Chivas USA 3:0 New England Revolution (30 April)

Hello gut punches, I remember you!  The new players and wins against KC and DC built up a lot of excitement for the road game against one of MLS’s weaker sides.  The Revs lost and lost bad as the Goats scored twice in the first half and sealed the game in the 57th minute.  I guess it was lucky that I wasn’t able to get video of the game, just audio from the Revs website.  And the audio cut out after the third goal and I couldn’t restore it.

SC Herenveen 1:2 AFC Ajax (1 May)

An exciting Eredivisie season is coming to a climax and Ajax came from behind to win their second-to-last match.  Herenveen scored in the 19th minute but Ajax calmly responded in less than a minute with Miralem Sulejmani’s equalizer.  Christian Eriksen put Ajax ahead for good right at the start of the second half.  Ajax stands in second place one point behind FC Twente and face that team at Amsterdam Arena for the final game of the season on 15 May that will decide the Eredivisie championship.  Interestingly the same two teams met for the Dutch Cup final on 8 May which was won by FC Twente 3:2.  Hup Ajax!

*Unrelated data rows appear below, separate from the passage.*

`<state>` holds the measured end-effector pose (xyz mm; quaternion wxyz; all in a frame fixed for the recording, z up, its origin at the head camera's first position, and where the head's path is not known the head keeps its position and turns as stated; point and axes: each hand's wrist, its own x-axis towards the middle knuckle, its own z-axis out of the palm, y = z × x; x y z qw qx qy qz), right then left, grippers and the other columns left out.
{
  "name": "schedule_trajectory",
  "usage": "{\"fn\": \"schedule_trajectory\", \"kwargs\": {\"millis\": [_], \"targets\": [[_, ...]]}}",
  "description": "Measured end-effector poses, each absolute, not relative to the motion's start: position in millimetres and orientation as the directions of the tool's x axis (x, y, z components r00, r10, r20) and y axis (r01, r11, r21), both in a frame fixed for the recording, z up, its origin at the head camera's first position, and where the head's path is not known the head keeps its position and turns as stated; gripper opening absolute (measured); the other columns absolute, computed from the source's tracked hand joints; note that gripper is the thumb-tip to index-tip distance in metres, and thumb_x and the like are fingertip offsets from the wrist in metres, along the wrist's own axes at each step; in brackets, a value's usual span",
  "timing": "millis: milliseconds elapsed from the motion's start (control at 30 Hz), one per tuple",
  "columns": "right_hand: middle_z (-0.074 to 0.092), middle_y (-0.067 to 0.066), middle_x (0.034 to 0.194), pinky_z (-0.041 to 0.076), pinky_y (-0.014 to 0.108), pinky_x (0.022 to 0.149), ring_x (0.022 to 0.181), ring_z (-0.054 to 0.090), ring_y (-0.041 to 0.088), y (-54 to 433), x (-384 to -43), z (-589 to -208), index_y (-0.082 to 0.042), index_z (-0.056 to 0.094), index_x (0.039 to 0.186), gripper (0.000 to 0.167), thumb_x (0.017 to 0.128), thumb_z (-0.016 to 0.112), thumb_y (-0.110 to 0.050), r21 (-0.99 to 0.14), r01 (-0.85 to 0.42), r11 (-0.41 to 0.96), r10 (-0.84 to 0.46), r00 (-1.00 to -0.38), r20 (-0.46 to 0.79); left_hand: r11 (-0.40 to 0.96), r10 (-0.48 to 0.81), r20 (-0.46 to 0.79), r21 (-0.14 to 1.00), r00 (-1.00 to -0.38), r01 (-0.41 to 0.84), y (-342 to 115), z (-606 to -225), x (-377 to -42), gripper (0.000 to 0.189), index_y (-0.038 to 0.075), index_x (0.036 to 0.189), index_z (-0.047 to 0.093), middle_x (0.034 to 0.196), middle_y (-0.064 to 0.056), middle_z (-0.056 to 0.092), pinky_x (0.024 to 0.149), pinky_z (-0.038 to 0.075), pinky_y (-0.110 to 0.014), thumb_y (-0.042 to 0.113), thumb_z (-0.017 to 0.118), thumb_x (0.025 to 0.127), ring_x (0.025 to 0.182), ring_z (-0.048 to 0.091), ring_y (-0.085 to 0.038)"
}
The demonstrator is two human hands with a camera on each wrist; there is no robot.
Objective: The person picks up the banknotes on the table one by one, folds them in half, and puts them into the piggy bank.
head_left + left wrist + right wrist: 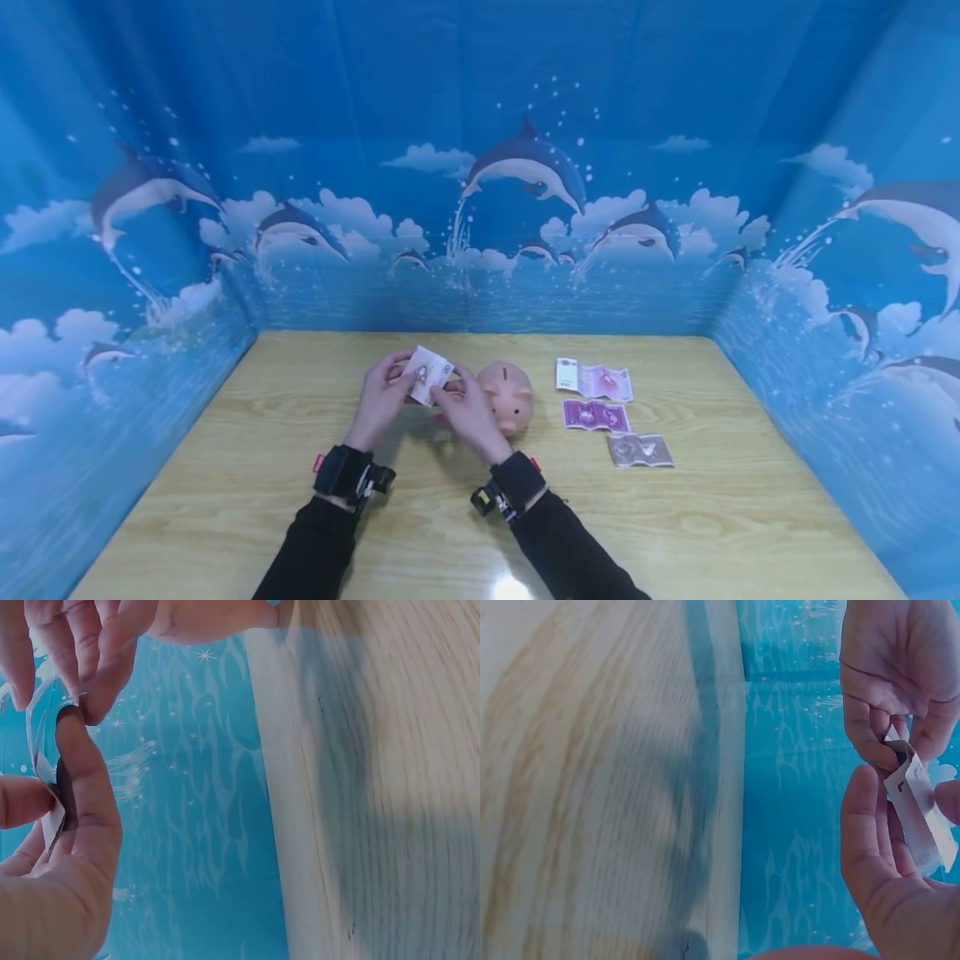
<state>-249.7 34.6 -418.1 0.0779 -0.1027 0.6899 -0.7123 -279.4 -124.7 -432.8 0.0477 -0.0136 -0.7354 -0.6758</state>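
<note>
A pale, partly folded banknote (427,377) is held up between both hands over the table. My left hand (378,407) pinches its left side between thumb and fingers. On the opposite side my right hand (472,415) pinches it as well. From the left wrist, the banknote (46,761) shows edge-on and bent between the fingers. The right wrist view shows a fold in the banknote (913,799). Just beyond my right hand stands a pink piggy bank (513,398), a dark slot on top, its left side partly hidden by that hand.
Right of the piggy bank lie three creased banknotes: a pink-and-white one (600,382) farthest back, a purple one (596,415) in the middle, a grey one (640,450) nearest. Blue dolphin-print curtains (480,283) enclose the wooden table (247,467) at the back and sides.
</note>
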Motion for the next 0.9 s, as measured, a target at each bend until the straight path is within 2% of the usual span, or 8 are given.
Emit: {"fn": "schedule_trajectory", "kwargs": {"millis": [367,433,533,633,767,900], "targets": [[0.059,0.026,0.116,0.058,0.051,0.084,0.103,0.062,0.045,34.1,-248.3,-415.4,0.003,0.03,0.149,0.059,0.098,0.057,-0.007,-0.997,-0.042,-0.059,-0.241,-0.969,0.055,0.116,-0.049,0.087,0.99,-0.995,0.081,-124.2,-430.5,-277.8,0.038,0.0,0.134,0.052,0.117,-0.028,0.063,0.074,0.061,-0.038,0.0,0.052,0.096,0.082,0.066,-0.016],[0.059,0.025,0.115,0.058,0.051,0.084,0.095,0.065,0.037,34.1,-248.8,-415.6,0.003,0.03,0.149,0.059,0.097,0.057,-0.006,-0.997,-0.045,-0.057,-0.24,-0.969,0.058,0.126,-0.054,0.087,0.989,-0.995,0.08,-124.2,-430.7,-278.0,0.038,0.0,0.134,0.053,0.115,-0.027,0.064,0.071,0.06,-0.034,-0.001,0.053,0.096,0.081,0.065,-0.016],[0.059,0.025,0.113,0.058,0.053,0.084,0.084,0.066,0.018,34.4,-249.6,-416.1,0.004,0.032,0.148,0.058,0.096,0.058,-0.004,-0.997,-0.058,-0.059,-0.234,-0.97,0.07,0.127,-0.053,0.09,0.988,-0.995,0.083,-123.7,-431.3,-279.0,0.038,-0.001,0.133,0.053,0.114,-0.028,0.064,0.067,0.058,-0.027,-0.001,0.054,0.095,0.079,0.065,-0.016],[0.059,0.023,0.108,0.059,0.052,0.081,0.077,0.063,0.01,34.6,-249.8,-416.9,0.005,0.036,0.145,0.055,0.095,0.058,-0.002,-0.996,-0.069,-0.061,-0.226,-0.971,0.081,0.126,-0.048,0.084,0.989,-0.995,0.077,-123.3,-431.8,-279.4,0.037,-0.001,0.132,0.054,0.113,-0.027,0.064,0.066,0.057,-0.025,0.0,0.054,0.095,0.079,0.064,-0.015],[0.058,0.018,0.102,0.06,0.05,0.078,0.078,0.063,0.015,34.9,-249.3,-417.3,0.006,0.044,0.138,0.046,0.095,0.058,0.001,-0.995,-0.084,-0.062,-0.212,-0.973,0.095,0.126,-0.045,0.077,0.99,-0.996,0.071,-124.3,-432.6,-279.6,0.033,0.0,0.13,0.056,0.112,-0.025,0.065,0.066,0.058,-0.026,0.009,0.055,0.099,0.079,0.064,-0.015],[0.059,0.019,0.101,0.059,0.053,0.076,0.087,0.066,0.032,35.3,-247.9,-416.5,0.009,0.05,0.131,0.038,0.094,0.058,0.003,-0.991,-0.123,-0.06,-0.191,-0.973,0.133,0.125,-0.034,0.094,0.988,-0.995,0.089,-126.5,-432.1,-278.2,0.034,0.002,0.128,0.059,0.112,-0.024,0.066,0.067,0.058,-0.028,0.021,0.058,0.1,0.082,0.065,-0.016]]}}
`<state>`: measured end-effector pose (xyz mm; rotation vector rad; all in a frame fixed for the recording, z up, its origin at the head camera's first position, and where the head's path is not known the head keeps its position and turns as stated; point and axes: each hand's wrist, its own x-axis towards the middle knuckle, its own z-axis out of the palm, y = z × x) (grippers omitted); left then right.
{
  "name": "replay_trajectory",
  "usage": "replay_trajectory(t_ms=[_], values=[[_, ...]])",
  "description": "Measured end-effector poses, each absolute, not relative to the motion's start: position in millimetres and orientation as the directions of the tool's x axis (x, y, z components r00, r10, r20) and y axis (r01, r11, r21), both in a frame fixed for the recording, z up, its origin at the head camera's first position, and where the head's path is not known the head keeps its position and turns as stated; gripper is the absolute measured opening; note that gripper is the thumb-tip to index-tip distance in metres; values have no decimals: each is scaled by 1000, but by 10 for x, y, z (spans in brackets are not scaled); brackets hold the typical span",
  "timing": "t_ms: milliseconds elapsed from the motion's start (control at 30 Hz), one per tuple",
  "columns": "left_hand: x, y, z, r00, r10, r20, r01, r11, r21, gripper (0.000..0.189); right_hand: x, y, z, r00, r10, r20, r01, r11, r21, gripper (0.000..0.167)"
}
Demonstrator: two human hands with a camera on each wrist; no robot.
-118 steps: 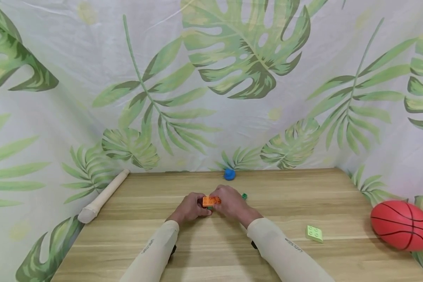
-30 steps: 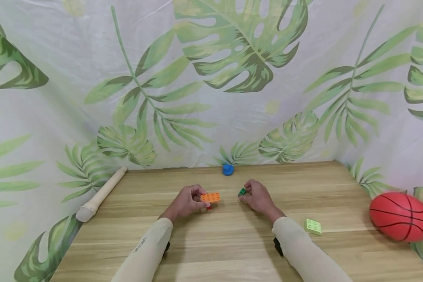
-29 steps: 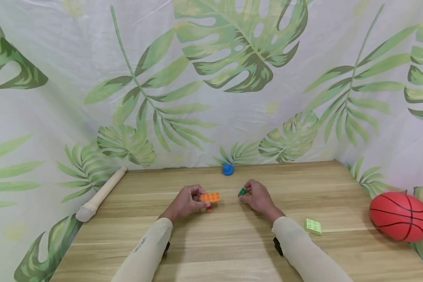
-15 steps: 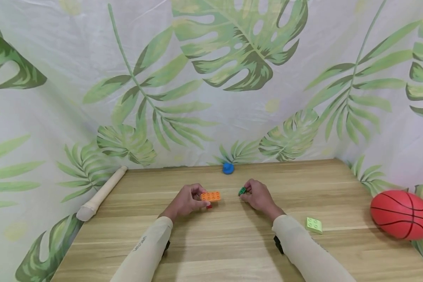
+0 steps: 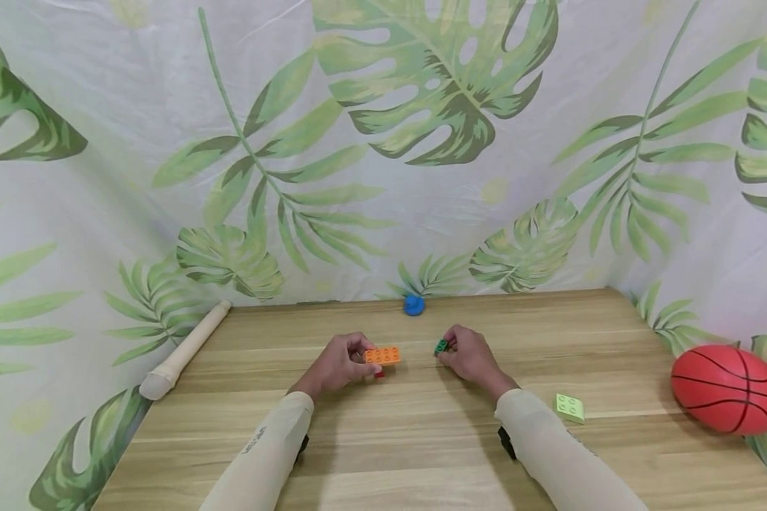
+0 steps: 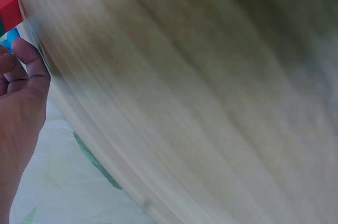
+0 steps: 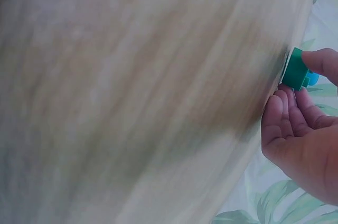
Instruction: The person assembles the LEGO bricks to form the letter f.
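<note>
My left hand (image 5: pixel 335 365) grips a small stack of toy building bricks just left of the table's middle. An orange eight-stud brick (image 5: pixel 382 355) tops it, and a red brick (image 5: pixel 379 373) shows underneath. In the left wrist view the red brick (image 6: pixel 10 10) sits at the left edge beside a sliver of green; the orange one is out of that view. To the right, my right hand (image 5: pixel 473 358) pinches a small green brick (image 5: pixel 442 346) at or just above the tabletop. The right wrist view shows this green brick (image 7: pixel 296 70) against the thumb, studs facing away.
A blue toy duck (image 5: pixel 413 305) stands at the table's back edge. Right of the right hand lies a light green four-stud brick (image 5: pixel 569 408). A red ball (image 5: pixel 731 389) sits at the far right, a pale toy microphone (image 5: pixel 185 351) along the left edge. Leaf-print cloth (image 5: pixel 434 213) hangs behind.
Earlier both hands were together at the stack. The right hand has since left it, moved right and taken hold of the green brick. Over the last half second hardly anything moves.
</note>
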<state>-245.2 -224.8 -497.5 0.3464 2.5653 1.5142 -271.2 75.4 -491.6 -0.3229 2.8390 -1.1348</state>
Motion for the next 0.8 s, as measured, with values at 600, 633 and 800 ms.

Boston Breakers 1:0 Sky Blue FC (1 May)

The Breakers won their first home game and broke a two-game losing streak on Rachael Buhler’s goal in the 53rd minute.  A week later though, they lost 2-0 away to Philadelphia.

Barcelona 1:1 Real Madrid (3 May)

A better game than the first tie of the Champions League semi-finals with the home side dominating the first half and going up 1-0 in Pedro’s goal in the 54th minute.  Real Madrid made things interesting when Marcelo Vieria equalized ten minutes later but it was too little too late.  Barça advances to the final against Manchester United at Wembley on May 28th.

New England Revolution 0:0 Colorado Rapids (7 May)

Accentuate the positive: the Revolution got a point from the defending MLS Cup champions and their first shutout of the season.  On the downside, the Revs failed to score themselves despite having long periods of dominating the attack and shots by both Ryan Cochrane and Benny Feilhaber hit the crossbar and Shalrie Joseph missed a golden opportunity.  I guess this is baby steps for recovering from the Chivas lost and bringing the team together.

Fulham 2:5 Liverpool (8 May)

Things got ugly quick at Craven Cottage as Fulham went down by three goals to Liverpool in the first 15 minutes. Maxi Rodriguez would net a hat trick in this laugher for the Liverpool side.  It’s quite a recovery for Liverpool who were in the relegation zone a few months ago and now are challenging for a spot in the Europa League.  I just wish the Red Sox ownership purchased Everton instead.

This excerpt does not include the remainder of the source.